Ralph,

so it seems the root cause is a kind of incompatibility between the --host and the --slot-list options


on a single node with two six cores sockets,

this works :

mpirun -np 1 ./spawn_master
mpirun -np 1 --slot-list 0:0-5,1:0-5 ./spawn_master
mpirun -np 1 --host motomachi --oversubscribe ./spawn_master
mpirun -np 1 --slot-list 0:0-5,1:0-5 --host motomachi:12 ./spawn_master


this does not work

mpirun -np 1 --host motomachi ./spawn_master # not enough slots available, aborts with a user friendly error message mpirun -np 1 --slot-list 0:0-5,1:0-5 --host motomachi ./spawn_master # various errors sm_segment_attach() fails, a task crashes
and this ends up with the following error message

At least one pair of MPI processes are unable to reach each other for
MPI communications.  This means that no Open MPI device has indicated
that it can be used to communicate between these processes.  This is
an error; Open MPI requires that all MPI processes be able to reach
each other.  This error can sometimes be the result of forgetting to
specify the "self" BTL.

  Process 1 ([[15519,2],0]) is on host: motomachi
  Process 2 ([[15519,2],1]) is on host: unknown!
  BTLs attempted: self tcp

mpirun -np 1 --slot-list 0:0-5,1:0-5 --host motomachi:1 ./spawn_master # same error as above mpirun -np 1 --slot-list 0:0-5,1:0-5 --host motomachi:2 ./spawn_master # same error as above


for the record, the following command surprisingly works

mpirun -np 1 --slot-list 0:0-5,1:0-5 --host motomachi:3 --mca btl tcp,self ./spawn_master



bottom line, my guess is that when the user specifies the --slot-list and the --host options *and* there are no default slot numbers to hosts, we should default to using the number
of slots from the slot list.
(e.g. in this case, defaults to --host motomachi:12 instead of (i guess) --host motomachi:1)


/* fwiw, i made

https://github.com/open-mpi/ompi/pull/2715

https://github.com/open-mpi/ompi/pull/2715

but these are not the root cause */


Cheers,


Gilles



-------- Forwarded Message --------
Subject: Re: [OMPI users] still segmentation fault with openmpi-2.0.2rc3 on Linux
Date:   Wed, 11 Jan 2017 20:39:02 +0900
From:   Gilles Gouaillardet <gilles.gouaillar...@gmail.com>
Reply-To:       Open MPI Users <us...@lists.open-mpi.org>
To:     Open MPI Users <us...@lists.open-mpi.org>



Siegmar,

Your slot list is correct.
An invalid slot list for your node would be 0:1-7,1:0-7

/* and since the test requires only 5 tasks, that could even work with such an invalid list. My vm is single socket with 4 cores, so a 0:0-4 slot list results in an unfriendly pmix error */

Bottom line, your test is correct, and there is a bug in v2.0.x that I will investigate from tomorrow

Cheers,

Gilles

On Wednesday, January 11, 2017, Siegmar Gross <siegmar.gr...@informatik.hs-fulda.de <mailto:siegmar.gr...@informatik.hs-fulda.de>> wrote:

   Hi Gilles,

   thank you very much for your help. What does incorrect slot list
   mean? My machine has two 6-core processors so that I specified
   "--slot-list 0:0-5,1:0-5". Does incorrect mean that it isn't
   allowed to specify more slots than available, to specify fewer
   slots than available, or to specify more slots than needed for
   the processes?


   Kind regards

   Siegmar

   Am 11.01.2017 um 10:04 schrieb Gilles Gouaillardet:

       Siegmar,

       I was able to reproduce the issue on my vm
       (No need for a real heterogeneous cluster here)

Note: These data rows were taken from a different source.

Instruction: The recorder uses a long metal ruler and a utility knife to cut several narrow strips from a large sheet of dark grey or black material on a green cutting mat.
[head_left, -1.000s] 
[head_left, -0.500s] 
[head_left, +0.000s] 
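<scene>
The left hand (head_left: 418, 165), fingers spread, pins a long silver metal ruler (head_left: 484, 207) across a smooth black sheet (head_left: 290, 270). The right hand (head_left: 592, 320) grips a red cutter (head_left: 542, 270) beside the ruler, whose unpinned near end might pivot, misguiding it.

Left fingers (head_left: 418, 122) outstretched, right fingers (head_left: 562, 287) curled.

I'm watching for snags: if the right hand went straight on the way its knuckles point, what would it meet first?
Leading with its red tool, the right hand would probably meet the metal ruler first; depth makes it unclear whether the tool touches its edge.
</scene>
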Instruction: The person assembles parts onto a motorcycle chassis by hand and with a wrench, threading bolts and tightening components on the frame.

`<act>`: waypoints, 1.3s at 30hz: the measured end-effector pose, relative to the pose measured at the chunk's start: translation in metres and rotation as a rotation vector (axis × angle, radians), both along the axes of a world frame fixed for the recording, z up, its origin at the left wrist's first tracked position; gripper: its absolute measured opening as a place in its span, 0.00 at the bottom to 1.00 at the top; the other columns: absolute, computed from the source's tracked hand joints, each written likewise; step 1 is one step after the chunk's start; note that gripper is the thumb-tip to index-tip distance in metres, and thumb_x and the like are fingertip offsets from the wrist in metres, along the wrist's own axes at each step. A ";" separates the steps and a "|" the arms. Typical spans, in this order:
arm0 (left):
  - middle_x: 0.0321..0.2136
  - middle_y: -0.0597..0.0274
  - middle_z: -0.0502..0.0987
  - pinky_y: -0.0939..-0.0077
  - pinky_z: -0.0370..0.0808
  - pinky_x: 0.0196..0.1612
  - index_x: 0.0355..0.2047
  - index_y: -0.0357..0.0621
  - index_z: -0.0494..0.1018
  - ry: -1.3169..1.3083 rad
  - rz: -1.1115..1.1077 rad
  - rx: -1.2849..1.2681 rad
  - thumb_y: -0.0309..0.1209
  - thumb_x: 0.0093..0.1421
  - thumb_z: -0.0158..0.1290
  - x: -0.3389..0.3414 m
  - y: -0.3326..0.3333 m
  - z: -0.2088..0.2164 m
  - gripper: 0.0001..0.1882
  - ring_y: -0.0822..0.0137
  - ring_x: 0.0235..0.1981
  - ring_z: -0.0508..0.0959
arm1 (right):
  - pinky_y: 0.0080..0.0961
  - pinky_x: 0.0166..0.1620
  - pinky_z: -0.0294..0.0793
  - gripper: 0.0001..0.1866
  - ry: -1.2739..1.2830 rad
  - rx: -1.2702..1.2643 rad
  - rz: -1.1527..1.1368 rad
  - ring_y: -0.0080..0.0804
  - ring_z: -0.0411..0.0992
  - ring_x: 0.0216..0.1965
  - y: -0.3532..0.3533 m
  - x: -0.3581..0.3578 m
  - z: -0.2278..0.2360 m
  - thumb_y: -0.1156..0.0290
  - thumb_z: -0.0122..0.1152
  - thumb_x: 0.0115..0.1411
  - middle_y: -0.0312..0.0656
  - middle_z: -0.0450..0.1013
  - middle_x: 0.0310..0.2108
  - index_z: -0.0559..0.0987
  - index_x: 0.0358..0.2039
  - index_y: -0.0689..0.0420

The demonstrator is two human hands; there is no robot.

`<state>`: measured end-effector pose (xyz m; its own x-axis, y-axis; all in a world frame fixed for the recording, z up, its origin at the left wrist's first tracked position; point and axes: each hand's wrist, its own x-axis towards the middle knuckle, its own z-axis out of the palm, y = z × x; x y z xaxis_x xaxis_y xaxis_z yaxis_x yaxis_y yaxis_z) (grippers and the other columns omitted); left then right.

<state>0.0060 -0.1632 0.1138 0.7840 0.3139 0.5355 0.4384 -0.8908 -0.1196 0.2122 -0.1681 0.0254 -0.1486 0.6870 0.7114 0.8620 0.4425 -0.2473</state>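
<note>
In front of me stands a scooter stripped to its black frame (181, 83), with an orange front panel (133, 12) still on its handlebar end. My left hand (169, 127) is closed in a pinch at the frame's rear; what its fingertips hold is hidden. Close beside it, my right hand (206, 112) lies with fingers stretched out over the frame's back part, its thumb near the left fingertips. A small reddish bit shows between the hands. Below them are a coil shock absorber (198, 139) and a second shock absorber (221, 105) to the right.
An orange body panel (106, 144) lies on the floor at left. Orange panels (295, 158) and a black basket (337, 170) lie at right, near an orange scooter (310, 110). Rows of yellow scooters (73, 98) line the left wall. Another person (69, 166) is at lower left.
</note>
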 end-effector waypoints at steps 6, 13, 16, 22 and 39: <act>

       I will keep digging tomorrow.
       Note that if you specify an incorrect slot list, MPI_Comm_spawn
       fails with a very unfriendly error message.
       Right now, the 4th spawn'ed task crashes, so this is a different
       issue

       Cheers,

       Gilles

       r...@open-mpi.org wrote:
       I think there is some relevant discussion here:
       https://github.com/open-mpi/ompi/issues/1569
       <https://github.com/open-mpi/ompi/issues/1569>

       It looks like Gilles had (at least at one point) a fix for
       master when enable-heterogeneous, but I don’t know if that was
       committed.

           On Jan 9, 2017, at 8:23 AM, Howard Pritchard
           <hpprit...@gmail.com <mailto:hpprit...@gmail.com>> wrote:

           HI Siegmar,

           You have some config parameters I wasn't trying that may
           have some impact.
           I'll give a try with these parameters.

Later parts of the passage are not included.